多くの時間を費やした割に、書けるResultは数行でしかない。形の変化を観ること自体は好きではあったが、これではあまりに効率が悪い。どうにかして、「機能を観る」ことができないだろうか、という欲求が湧いてきたところに、知り合いの生理学の先生からカルシウムイメージングの手伝いをしませんか、というお誘いがあった。細胞内情報伝達系の要とも言うべきカルシウムイオン濃度が変化したのを「観る」ことができる手法である。演算装置の高性能化と微弱な光をとらえるカメラができたお陰で、変化を「測る」だけでなく、画像として「観る」ことができる。佐藤ならこれにはまるだろう、とのことで声をかけてもらった。

確かに、私はそれに捕らわれた。もっとも、単離された培養細胞には興味がなかったので、組織本来の形態を保ったままの標本で、言い替えれば本来の位置関係を保ったままの複数の細胞群でカルシウムイメージングを試みた。私たちの組織は多様な細胞から構成されているが、それぞれの細胞内カルシウム濃度変化を画像として記録できた。まさしく「機能を観る」ことが可能になったのである。折しも、日本バイオイメージング学会が設立され、それを通じて生命現象の可視化に挑む研究者の皆さんと知り合うことができた。

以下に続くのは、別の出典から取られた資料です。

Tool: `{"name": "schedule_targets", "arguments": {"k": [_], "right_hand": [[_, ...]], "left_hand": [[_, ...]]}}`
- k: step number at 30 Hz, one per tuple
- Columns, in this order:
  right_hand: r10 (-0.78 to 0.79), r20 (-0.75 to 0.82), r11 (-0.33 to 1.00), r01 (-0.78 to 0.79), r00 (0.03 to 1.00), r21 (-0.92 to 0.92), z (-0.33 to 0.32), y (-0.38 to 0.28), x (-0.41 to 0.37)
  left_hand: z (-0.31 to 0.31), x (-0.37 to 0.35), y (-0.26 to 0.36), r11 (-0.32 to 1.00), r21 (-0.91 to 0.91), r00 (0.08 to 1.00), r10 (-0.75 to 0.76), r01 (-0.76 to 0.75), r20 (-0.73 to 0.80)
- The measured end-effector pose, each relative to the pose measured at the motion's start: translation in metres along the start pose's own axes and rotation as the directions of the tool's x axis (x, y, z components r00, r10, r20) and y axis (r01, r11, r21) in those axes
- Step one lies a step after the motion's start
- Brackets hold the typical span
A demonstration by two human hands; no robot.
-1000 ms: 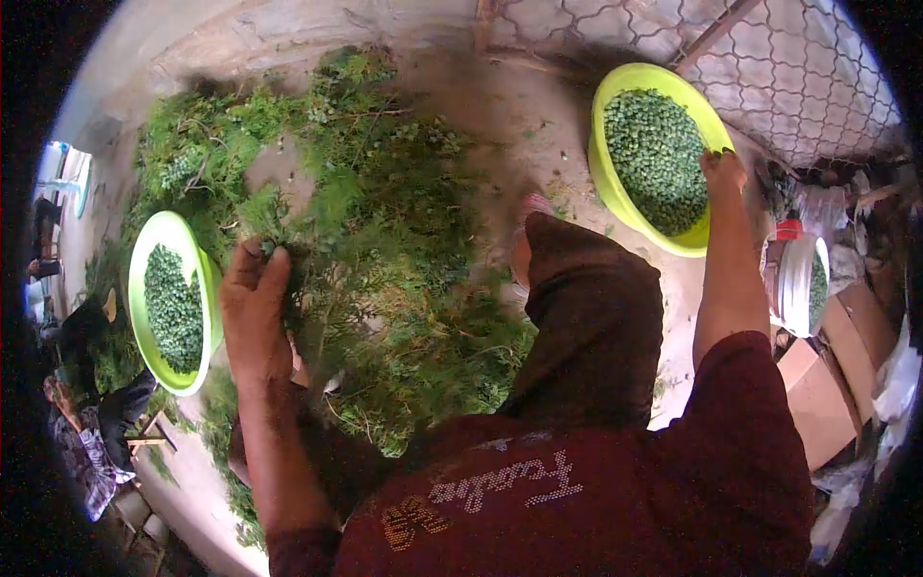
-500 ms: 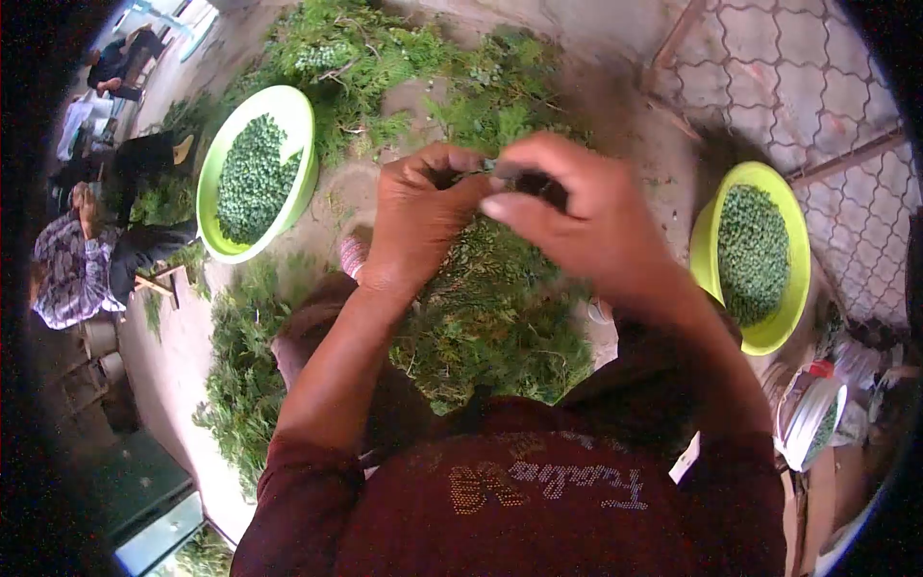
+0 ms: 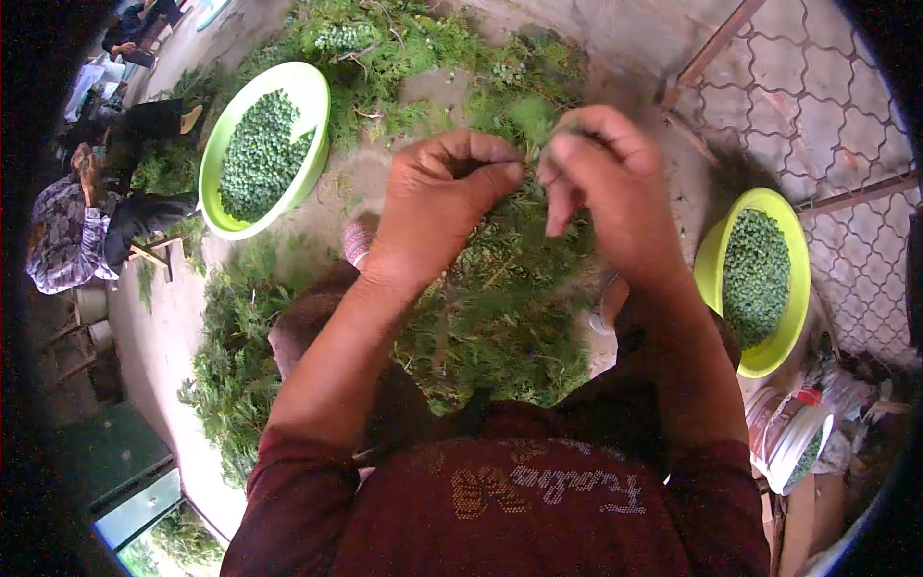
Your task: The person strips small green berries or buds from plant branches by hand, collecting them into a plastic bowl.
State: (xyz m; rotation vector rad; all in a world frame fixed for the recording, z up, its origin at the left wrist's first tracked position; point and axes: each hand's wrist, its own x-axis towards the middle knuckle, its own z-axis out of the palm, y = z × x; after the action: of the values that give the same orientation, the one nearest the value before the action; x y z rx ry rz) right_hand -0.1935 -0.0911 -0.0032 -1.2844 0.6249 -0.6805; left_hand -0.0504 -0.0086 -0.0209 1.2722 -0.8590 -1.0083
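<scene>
My left hand (image 3: 447, 202) is raised above the pile of cut greenery (image 3: 490, 317), its thumb and forefinger pinched together on a blurred green sprig (image 3: 532, 125). Just to the right, my right hand (image 3: 615, 183) has its fingers curled in, smeared by motion; what they hold, if anything, is hidden. The sprig shows between the two hands, its lower end too blurred to make out. A yellow-green basin (image 3: 320, 144) of round green berries (image 3: 261, 159) stands to the left. To the right is a second yellow-green basin (image 3: 800, 279) with similar berries (image 3: 755, 279).
More cut branches (image 3: 385, 48) lie ahead and to the left (image 3: 231, 365). A metal frame (image 3: 711, 48) borders patterned paving at the right. A white bucket (image 3: 793, 442) lies tipped at lower right. Another person (image 3: 72, 226) sits at the far left beside a small wooden stool (image 3: 154, 252).
My right hand has moved away from my left fingertips, opening a small gap, and its fingers have curled. A green sprig now shows between the hands. The whole view has shifted slightly.
</scene>
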Motion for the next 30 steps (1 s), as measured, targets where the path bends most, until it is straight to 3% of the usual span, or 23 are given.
{"name": "schedule_targets", "arguments": {"k": [1, 3, 5, 8, 9, 12, 15, 20, 27, 30], "right_hand": [[0.002, 0.004, 1.0, -0.002, 1.0, -0.006, -0.005, -0.002, 0.001], [-0.061, -0.015, 0.889, 0.061, 0.998, 0.454, -0.017, -0.006, 0.005], [-0.012, -0.048, 0.879, 0.034, 0.999, 0.475, -0.018, -0.008, 0.003], [0.106, -0.124, 0.975, -0.079, 0.987, 0.208, -0.012, -0.007, -0.001], [0.109, -0.122, 0.974, -0.082, 0.986, 0.209, -0.009, -0.007, 0.0], [0.166, 0.009, 0.98, -0.165, 0.986, 0.112, -0.001, -0.002, -0.002], [0.204, 0.014, 0.969, -0.204, 0.979, 0.14, 0.008, -0.006, -0.005], [0.2, 0.097, 0.965, -0.214, 0.975, 0.154, 0.008, -0.003, -0.001], [0.139, 0.214, 0.99, -0.138, 0.967, -0.019, 0.0, -0.001, -0.002], [0.145, 0.139, 0.989, -0.142, 0.98, -0.038, 0.005, -0.005, -0.006]], "left_hand": [[-0.003, 0.001, -0.001, 0.999, -0.038, 1.0, -0.011, 0.011, -0.001], [-0.005, 0.0, 0.001, 0.997, -0.074, 1.0, -0.019, 0.018, -0.011], [-0.003, -0.002, 0.008, 0.977, -0.192, 0.996, -0.087, 0.088, 0.013], [-0.002, -0.005, 0.009, 0.972, -0.199, 0.992, -0.13, 0.128, 0.003], [-0.002, -0.003, 0.01, 0.971, -0.199, 0.991, -0.132, 0.13, 0.001], [-0.005, -0.005, 0.009, 0.957, -0.23, 0.983, -0.183, 0.177, -0.009], [-0.006, -0.007, 0.011, 0.982, -0.131, 0.991, -0.134, 0.133, 0.0], [-0.009, -0.009, 0.021, 0.994, 0.053, 0.984, -0.107, 0.101, 0.143], [-0.019, -0.009, 0.021, 0.987, 0.055, 0.975, -0.16, 0.154, 0.152], [-0.023, -0.008, 0.026, 0.985, 0.064, 0.958, -0.171, 0.16, 0.229]]}}
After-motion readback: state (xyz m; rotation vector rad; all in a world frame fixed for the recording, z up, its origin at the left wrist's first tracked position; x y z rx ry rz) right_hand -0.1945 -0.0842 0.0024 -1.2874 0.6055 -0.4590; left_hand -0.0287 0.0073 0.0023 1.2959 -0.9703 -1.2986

Morphologyと言うと、古くさい学問だと思われがちである。しかし、時間的・空間的広がりを意識して「観る」ということを心がければ、バイオサイエンスの中核に位置するのではないか、と思っている。Goetheは生命への賛歌を歌い上げた。個々の現象を生命体へ統合する見方もこれからのMorphologistには求められるであろう。